Stuttgart, Algo Pasó: von der Bühne in den Saal
Hier zeigt sich eine gewisse Planlosigkeit mit der der Regisseur agiert, dies scheint programmatisch zu sein für das Stuttgarter Schauspiel unter der Intendanz von Herrn Kosminski. Zur Premiere der Saal überbelegt, keine Rücksichtnahme auf bestehende Hygieneschutzverordnungen und der Intendant mitten drin, arglos und immer lächelnd. Bei aller Freude wieder vor Publikum spielen zu dürfen, wir haben immer noch eine Pandemie da draußen. Die die von Corona zu desaparecidos wurden, werden hier völlig verhöhnt. Mexikanische Verhältnisse in Stuttgart.
Stuttgart, Algo Pasó: @namevergeben
Am Premierenabend wurden im Kammertheater selbstverständlich alle Hygienevorgaben eingehalten: Überprüfung der 3G-Nachweise und Maskenplicht auch während der Vorstellung. Zugegebenermaßen entstand im Saal durch eine einzelne fehlerhafte Behussung der Sitzplätze etwas Verwirrung, sodass letztlich vereinzelt Zuschauer:innen nebeneinander saßen, wo es nicht geplant war. Jedoch: Seit Spielzeitbeginn dürfen in Baden-Württemberg die Zuschauersäle wieder voll belegt werden. Die Staatstheater Stuttgart haben sich entschieden, diese Regel zwar erst ab dem 1. November flächendeckend umzusetzen, rechtlich und hygienetechnisch zulässig ist es aber längst. Der Zuschauerraum war am Premierenabend also keineswegs überbelegt, den Hygieneschutzverordnungen wurde sehr wohl Rechnung getragen.
Stuttgart, Algo Pasó: PR-Maschine
gott leute, wenn man euch corona verstösse vorwirft, schmeißt ihr die pr maschine an. aber erklärt uns doch bitte mal, warum wir eure vorstellungen besuchen sollen.
Algo Pasó, Stuttgart: zurück ziehen
Wenn diese Verwirrung rechtlich gesichert ist möchte ich meine Anschuldigung gerne zurück ziehen. Das diese jedoch auf eine einzelne fehlerhafte Behussung zurück zuführen ist scheint mir allerdings ein Teil einer PR Maschine zu sein. So etwas habe ich im Kammertheater bisher nicht erlebt.

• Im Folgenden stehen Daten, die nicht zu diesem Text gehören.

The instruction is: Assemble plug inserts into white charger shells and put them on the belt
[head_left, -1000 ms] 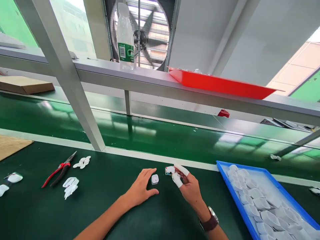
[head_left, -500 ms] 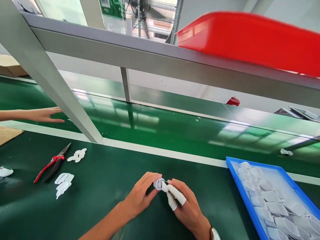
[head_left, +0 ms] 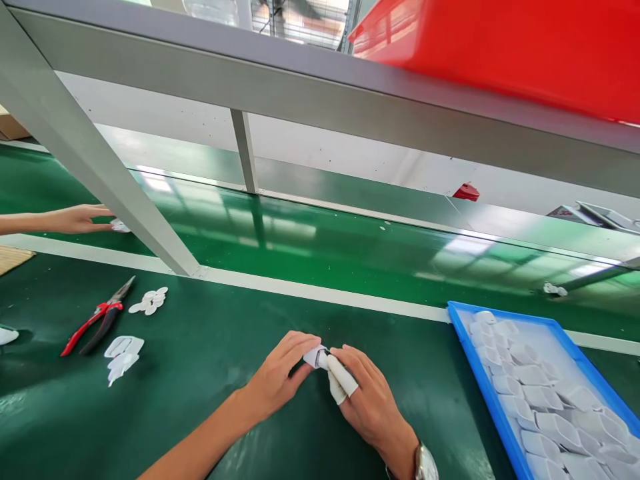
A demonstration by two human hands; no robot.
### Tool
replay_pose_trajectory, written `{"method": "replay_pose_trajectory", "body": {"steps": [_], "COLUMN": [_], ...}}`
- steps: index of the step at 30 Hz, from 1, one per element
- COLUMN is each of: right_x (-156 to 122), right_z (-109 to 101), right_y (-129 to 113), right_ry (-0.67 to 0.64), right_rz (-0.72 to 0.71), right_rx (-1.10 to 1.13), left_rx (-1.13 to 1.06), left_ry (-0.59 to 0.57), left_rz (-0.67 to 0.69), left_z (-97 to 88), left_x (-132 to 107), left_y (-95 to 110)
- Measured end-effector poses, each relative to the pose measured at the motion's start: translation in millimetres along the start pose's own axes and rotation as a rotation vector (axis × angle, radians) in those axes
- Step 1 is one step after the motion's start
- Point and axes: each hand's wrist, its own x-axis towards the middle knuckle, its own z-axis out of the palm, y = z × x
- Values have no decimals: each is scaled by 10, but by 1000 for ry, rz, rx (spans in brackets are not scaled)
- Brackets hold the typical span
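Note:
My left hand (head_left: 283, 367) pinches a small white plastic housing (head_left: 314, 357) between thumb and fingers, just above the green tabletop. My right hand (head_left: 367, 393) meets it from the right, its thumb and index finger in white finger cots. These two fingers are closed together at the housing's open side; what lies between them is too small and covered to make out. A blue-rimmed tray (head_left: 493, 407) of similar white housings (head_left: 543, 397) stands to the right of my hands.
Red-and-black needle-nose pliers (head_left: 103, 317), small white discs (head_left: 150, 301) and flat white pieces (head_left: 123, 357) lie at left. Behind runs a green conveyor belt (head_left: 320, 247). Another person's hand (head_left: 80, 219) is over it. A metal frame (head_left: 125, 160) and red bin (head_left: 490, 53) stand overhead.
The housing has turned slightly between my hands, and my right fingers sit closer against it. A white piece now shows at the other person's fingertips. The whole view has tilted down a little.

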Motion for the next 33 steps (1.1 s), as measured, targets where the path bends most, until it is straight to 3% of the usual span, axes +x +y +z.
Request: {"method": "replay_pose_trajectory", "body": {"steps": [16,33], "right_x": [19,79], "right_z": [14,36], "right_y": [-24,-55], "right_ry": [-12,3], "right_rz": [6,120], "right_rx": [-11,220], "left_rx": [-10,-78], "left_ry": [-77,-107], "left_rz": [-23,-114], "left_z": [-27,-61], "left_x": [-8,7], "left_y": [-11,72]}}
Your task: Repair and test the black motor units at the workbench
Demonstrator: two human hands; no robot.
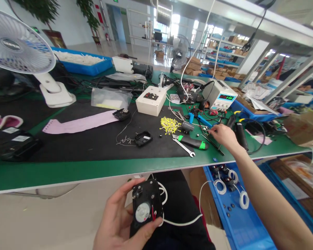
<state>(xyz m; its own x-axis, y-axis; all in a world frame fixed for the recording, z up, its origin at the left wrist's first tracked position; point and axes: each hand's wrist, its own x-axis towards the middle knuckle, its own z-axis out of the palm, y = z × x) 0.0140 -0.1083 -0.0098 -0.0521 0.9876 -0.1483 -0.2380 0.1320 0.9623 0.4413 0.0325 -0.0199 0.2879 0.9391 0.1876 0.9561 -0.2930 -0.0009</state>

Algo Pasó, Stuttgart: selbst 1 Bild machen
Ich war dort und kann die Erklärung des Schauspiels Stuttgart bestätigen. Mit PR hat das nichts zu tun. Und alles erlebt man irgendwann zum ersten Mal. Schließlich ist auch eine Behussung - was für ein herrliches Wort - zum Glück nicht alltäglich. Bestätigen muss ich allerdings auch die Eindrücke von Verena Großkreutz. Warum man die Vorstellungen trotzdem besuchen soll? Um sich selbst, unabhängig von den Kritiken, ein Bild zu machen. Das Theater ist so riskant wie das Leben. Es wäre fad, wenn es anders wäre. Mit behussten Sitzplätzen oder ohne, auch mit und ohne Chaos. Mexikanische Verhältnisse sehen anders aus als eine gestörte Sitzordnung. Das immerhin konnte man aus dem Theaterabend erfahren.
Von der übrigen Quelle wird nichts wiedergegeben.